JPEG compression works by discarding visual information that human eyes are less sensitive to — subtle colour variations and high-frequency detail. At quality 80-85, most people cannot distinguish a JPEG from the uncompressed original. Below quality 60, compression artifacts become visible as blurring and colour banding, especially around sharp edges.
The format has real limitations. It does not support transparency — everything gets a solid background. It only supports 8-bit colour (16.7 million colours), which is fine for most photos but can show banding in smooth gradients. And every time you re-save a JPEG, it loses a tiny bit more quality (generation loss). Edit and save the same JPEG ten times and you will notice the degradation.
Despite these limitations, JPEG remains the right choice whenever you need maximum compatibility. Sending photos by email, uploading to social media, printing at a photo lab, inserting into a Word document — JPEG works everywhere without friction.
PNG: the precise one
PNG was created in 1996 as a patent-free replacement for GIF. Its defining feature is lossless compression — every pixel is preserved exactly as captured. No quality loss, no artifacts, no generation degradation. What you save is exactly what you get back.
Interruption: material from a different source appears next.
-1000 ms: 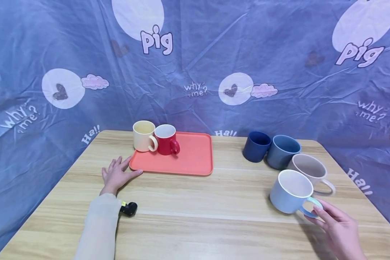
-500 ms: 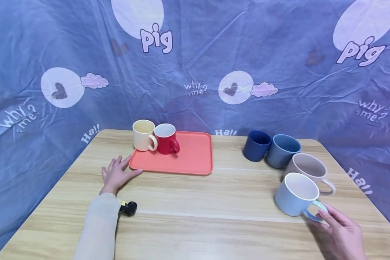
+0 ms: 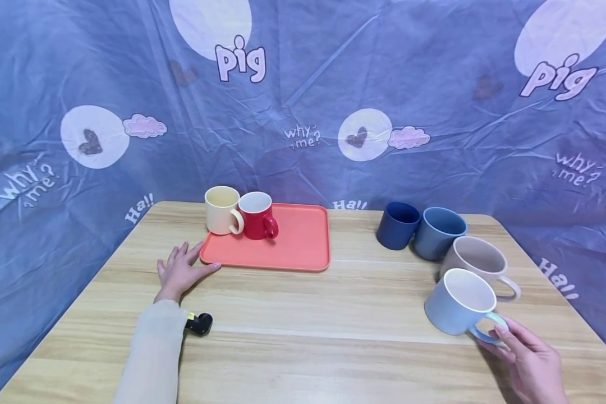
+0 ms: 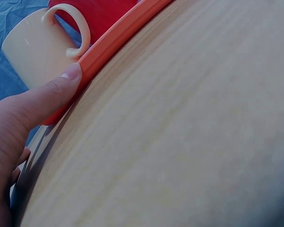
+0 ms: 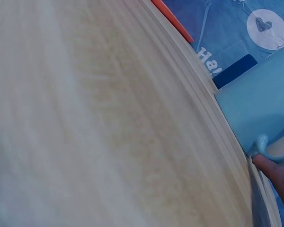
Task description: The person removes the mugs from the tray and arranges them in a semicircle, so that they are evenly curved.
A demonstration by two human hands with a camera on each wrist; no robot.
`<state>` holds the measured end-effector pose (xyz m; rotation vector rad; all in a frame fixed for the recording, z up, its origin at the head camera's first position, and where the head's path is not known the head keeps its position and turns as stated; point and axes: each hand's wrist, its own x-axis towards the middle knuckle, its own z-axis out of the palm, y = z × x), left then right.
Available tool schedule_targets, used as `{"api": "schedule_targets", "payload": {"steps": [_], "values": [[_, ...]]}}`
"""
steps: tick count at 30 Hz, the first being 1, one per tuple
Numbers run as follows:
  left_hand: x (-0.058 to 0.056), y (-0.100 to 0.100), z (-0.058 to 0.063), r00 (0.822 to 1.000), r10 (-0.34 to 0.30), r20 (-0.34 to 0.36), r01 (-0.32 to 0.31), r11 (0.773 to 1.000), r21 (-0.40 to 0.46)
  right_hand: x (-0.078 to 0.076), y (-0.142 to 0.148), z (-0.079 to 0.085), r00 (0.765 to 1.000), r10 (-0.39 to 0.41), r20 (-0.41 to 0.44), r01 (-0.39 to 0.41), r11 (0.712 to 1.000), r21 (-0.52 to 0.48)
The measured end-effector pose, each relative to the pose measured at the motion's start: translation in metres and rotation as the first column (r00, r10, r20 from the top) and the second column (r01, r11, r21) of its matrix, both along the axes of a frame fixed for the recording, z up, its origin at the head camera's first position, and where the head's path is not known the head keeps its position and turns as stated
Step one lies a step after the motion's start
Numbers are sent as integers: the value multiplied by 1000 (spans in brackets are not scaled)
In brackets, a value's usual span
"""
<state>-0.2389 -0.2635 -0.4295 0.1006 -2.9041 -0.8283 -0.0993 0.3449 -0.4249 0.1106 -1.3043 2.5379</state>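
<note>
By its handle, my right hand (image 3: 532,359) pinches a light blue mug (image 3: 454,306) with a white inside, which leans slightly; the right wrist view shows this mug (image 5: 260,97) at its right edge, fingertips at the handle. At the left, my left hand (image 3: 179,275) has its fingers spread beside the near left corner of a coral red tray (image 3: 303,241). Its thumb (image 4: 54,92) touches the tray rim in the left wrist view. On the tray stand a cream mug (image 3: 221,216) and a red mug (image 3: 255,221), side by side, handles toward the right front.
Behind the light blue mug, a beige mug (image 3: 477,258), a grey-blue mug (image 3: 436,238) and a dark blue mug (image 3: 396,230) stand in a slanting row. A printed blue cloth (image 3: 303,101) hangs behind the wooden table (image 3: 308,336). A black device (image 3: 199,324) shows at the left sleeve.
The right hand has shifted the light blue mug slightly right and nearer, mostly in the first half second. The left hand, the tray and the other mugs have stayed in place.
</note>
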Motion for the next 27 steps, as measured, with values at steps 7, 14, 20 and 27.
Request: {"api": "schedule_targets", "payload": {"steps": [7,14,20,27], "values": [[0,2,1,1000,2,14,-2,1000,10,1,0,0,1000,21,-19,-21,1000,-7],[0,2,1,1000,3,11,-3,1000,2,1,4,3,996,90,26,-90,996,-11],[2,2,2,1000,6,14,-6,1000,7,1,6,4,982,190,-19,-190,982,-17],[2,1,4,1000,5,21,-5,1000,4,2,9,8,961,276,-5,-276,961,-37]]}}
This makes PNG the correct choice for screenshots, diagrams, logos, icons, UI mockups, and any image with text. JPEG compression creates fuzzy artifacts around sharp text edges that make screenshots look unprofessional. PNG preserves every pixel of that text crisply.
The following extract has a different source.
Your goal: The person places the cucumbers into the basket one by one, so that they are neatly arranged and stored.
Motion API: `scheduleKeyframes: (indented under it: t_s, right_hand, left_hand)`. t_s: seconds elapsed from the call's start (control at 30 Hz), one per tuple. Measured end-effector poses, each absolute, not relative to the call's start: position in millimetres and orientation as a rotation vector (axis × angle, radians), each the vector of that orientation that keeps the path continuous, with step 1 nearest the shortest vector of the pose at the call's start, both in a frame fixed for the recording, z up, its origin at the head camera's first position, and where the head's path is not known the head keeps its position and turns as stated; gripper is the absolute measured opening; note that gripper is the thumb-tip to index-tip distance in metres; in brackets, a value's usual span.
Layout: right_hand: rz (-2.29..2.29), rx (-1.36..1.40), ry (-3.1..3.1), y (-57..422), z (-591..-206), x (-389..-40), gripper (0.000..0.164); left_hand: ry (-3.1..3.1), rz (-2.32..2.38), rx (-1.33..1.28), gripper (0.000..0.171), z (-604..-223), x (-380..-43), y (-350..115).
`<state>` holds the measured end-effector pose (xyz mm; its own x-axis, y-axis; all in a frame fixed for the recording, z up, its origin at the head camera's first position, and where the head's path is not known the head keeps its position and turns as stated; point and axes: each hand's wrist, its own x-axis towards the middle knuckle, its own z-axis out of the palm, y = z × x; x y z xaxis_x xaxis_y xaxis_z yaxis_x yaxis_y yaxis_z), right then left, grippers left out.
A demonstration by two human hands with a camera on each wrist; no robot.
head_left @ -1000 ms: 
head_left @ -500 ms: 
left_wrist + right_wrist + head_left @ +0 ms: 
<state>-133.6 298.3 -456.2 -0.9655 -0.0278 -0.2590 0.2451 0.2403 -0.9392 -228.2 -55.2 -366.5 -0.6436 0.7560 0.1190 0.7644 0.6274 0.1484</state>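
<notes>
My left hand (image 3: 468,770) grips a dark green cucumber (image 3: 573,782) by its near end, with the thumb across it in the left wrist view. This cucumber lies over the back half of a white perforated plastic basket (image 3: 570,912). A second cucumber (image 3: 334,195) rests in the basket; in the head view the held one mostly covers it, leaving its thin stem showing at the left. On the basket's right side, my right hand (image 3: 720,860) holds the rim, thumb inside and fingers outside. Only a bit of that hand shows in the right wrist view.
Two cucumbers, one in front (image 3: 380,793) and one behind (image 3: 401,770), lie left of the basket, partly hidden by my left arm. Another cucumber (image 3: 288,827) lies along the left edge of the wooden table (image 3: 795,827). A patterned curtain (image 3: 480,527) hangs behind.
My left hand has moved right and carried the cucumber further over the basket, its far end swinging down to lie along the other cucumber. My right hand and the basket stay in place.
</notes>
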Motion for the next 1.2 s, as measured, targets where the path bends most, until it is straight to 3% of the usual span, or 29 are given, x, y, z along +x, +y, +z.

PNG also supports transparency (alpha channel), which JPEG does not. If you need a logo on a transparent background, a UI element that overlays other content, or any image where parts should be see-through, PNG is your format.
The trade-off is file size. PNG files are significantly larger than JPEG for photographs. A 12MP photo might be 4MB as JPEG but 15MB as PNG. This is because lossless compression cannot discard information like lossy compression does — it can only reorganise the data more efficiently. For photos, the visual difference between a high-quality JPEG and PNG is invisible to most people, so the 3-4x file size increase is not worth it.
Side-by-side comparison
| Feature | HEIC | JPEG | PNG |
|---|---|---|---|
| Compression | Lossy (best) | Lossy | Lossless |
| File size (photo) | Smallest | Small | Large |
| Transparency | Yes | No | Yes |
| Colour depth | 10-bit | 8-bit | 8 or 16-bit |
| Browser support | Safari only | All | All |
| Best for | iPhone storage | Sharing photos | Screenshots & graphics |
| Quality loss on re-save | Yes | Yes | No |
When to convert between formats
HEIC to JPEG: Whenever you need to share an iPhone photo with anyone outside the Apple ecosystem. Email attachments, social media uploads, web forms, printing services — convert to JPEG first.
PNG to JPEG: When sharing screenshots or graphics where file size matters more than pixel-perfect accuracy. A 5MB PNG screenshot becomes a 500KB JPEG that looks nearly identical in email or Slack.
JPEG to PNG: Rarely needed. The main reason would be if you need to add transparency to a photo, or if you are going to make multiple edits and want to avoid JPEG generation loss during the editing process.
Any format to AVIF or WebP: When you are optimising images for a website. Both formats produce smaller files than JPEG with better quality. AVIF is the most efficient but slightly newer; WebP has broader historical support. Use the HTML picture element to serve modern formats with JPEG fallback.
The practical recommendation
Leave your iPhone on HEIC for daily photos — the storage savings are real and you can always convert later. When you need to share, convert to JPEG. When you take a screenshot or create a graphic with text, use PNG. When you are building a website, use AVIF or WebP with JPEG fallback.
The format that works best is the one that matches what you are doing with the image right now. There is no single "best" format — there is only the right format for the job.